▶ **What is required**: Exact copy, no pictures: return all the data below as written.

▶ **Information supplied**:
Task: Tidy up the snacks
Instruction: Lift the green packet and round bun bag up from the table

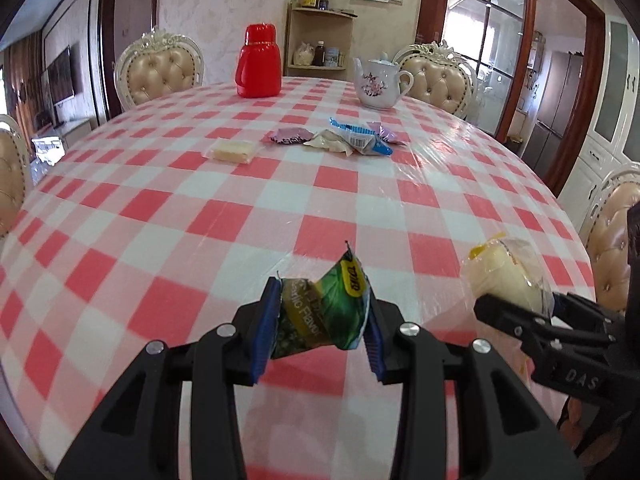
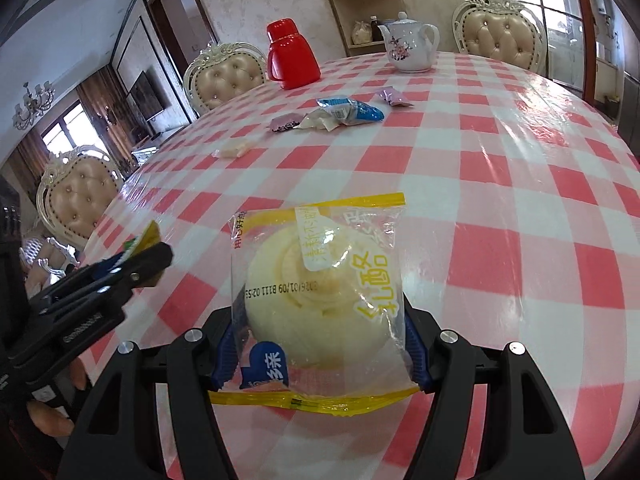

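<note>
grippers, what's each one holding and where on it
The left gripper pinches the green snack packet by its sides. The right gripper clamps the wrapped bun across its lower sides.

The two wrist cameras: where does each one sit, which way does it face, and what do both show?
Left wrist view: on the left gripper, looking along its fingers across the checked table; the fingers pinch a green snack packet; the right gripper shows at the right edge.
Right wrist view: on the right gripper, facing the same way; its fingers hold a clear-wrapped bun; the left gripper and a hand show at the left.
Shared: red flask, teapot, snack pile.
</note>
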Tool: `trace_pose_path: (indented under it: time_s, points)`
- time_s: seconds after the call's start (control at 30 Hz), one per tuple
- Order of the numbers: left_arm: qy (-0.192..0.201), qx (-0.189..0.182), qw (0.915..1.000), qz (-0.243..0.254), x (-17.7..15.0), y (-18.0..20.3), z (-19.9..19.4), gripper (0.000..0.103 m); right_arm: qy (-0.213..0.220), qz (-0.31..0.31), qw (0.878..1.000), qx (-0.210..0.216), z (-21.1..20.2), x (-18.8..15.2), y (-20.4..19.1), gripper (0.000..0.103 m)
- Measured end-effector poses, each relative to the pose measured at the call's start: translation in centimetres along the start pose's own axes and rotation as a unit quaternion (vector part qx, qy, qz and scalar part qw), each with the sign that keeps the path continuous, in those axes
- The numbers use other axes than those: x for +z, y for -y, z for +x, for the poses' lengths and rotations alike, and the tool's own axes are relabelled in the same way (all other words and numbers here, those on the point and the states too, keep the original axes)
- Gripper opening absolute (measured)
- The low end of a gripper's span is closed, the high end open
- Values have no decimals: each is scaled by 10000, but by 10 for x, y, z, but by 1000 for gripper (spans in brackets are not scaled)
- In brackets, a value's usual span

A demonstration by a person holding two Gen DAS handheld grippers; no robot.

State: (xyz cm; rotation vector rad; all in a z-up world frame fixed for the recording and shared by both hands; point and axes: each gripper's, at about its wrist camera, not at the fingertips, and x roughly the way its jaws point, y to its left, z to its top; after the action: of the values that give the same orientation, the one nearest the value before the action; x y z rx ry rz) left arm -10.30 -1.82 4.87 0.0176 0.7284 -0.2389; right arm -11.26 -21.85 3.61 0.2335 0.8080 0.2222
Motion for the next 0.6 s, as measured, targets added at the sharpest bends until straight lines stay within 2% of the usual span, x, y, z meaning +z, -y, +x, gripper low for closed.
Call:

▶ **Output of the exercise**:
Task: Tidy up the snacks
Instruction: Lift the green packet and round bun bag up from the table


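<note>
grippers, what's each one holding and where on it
The left gripper pinches the green snack packet by its sides. The right gripper clamps the wrapped bun across its lower sides.

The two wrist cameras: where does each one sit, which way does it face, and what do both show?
Left wrist view: on the left gripper, looking along its fingers across the checked table; the fingers pinch a green snack packet; the right gripper shows at the right edge.
Right wrist view: on the right gripper, facing the same way; its fingers hold a clear-wrapped bun; the left gripper and a hand show at the left.
Shared: red flask, teapot, snack pile.
</note>
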Tool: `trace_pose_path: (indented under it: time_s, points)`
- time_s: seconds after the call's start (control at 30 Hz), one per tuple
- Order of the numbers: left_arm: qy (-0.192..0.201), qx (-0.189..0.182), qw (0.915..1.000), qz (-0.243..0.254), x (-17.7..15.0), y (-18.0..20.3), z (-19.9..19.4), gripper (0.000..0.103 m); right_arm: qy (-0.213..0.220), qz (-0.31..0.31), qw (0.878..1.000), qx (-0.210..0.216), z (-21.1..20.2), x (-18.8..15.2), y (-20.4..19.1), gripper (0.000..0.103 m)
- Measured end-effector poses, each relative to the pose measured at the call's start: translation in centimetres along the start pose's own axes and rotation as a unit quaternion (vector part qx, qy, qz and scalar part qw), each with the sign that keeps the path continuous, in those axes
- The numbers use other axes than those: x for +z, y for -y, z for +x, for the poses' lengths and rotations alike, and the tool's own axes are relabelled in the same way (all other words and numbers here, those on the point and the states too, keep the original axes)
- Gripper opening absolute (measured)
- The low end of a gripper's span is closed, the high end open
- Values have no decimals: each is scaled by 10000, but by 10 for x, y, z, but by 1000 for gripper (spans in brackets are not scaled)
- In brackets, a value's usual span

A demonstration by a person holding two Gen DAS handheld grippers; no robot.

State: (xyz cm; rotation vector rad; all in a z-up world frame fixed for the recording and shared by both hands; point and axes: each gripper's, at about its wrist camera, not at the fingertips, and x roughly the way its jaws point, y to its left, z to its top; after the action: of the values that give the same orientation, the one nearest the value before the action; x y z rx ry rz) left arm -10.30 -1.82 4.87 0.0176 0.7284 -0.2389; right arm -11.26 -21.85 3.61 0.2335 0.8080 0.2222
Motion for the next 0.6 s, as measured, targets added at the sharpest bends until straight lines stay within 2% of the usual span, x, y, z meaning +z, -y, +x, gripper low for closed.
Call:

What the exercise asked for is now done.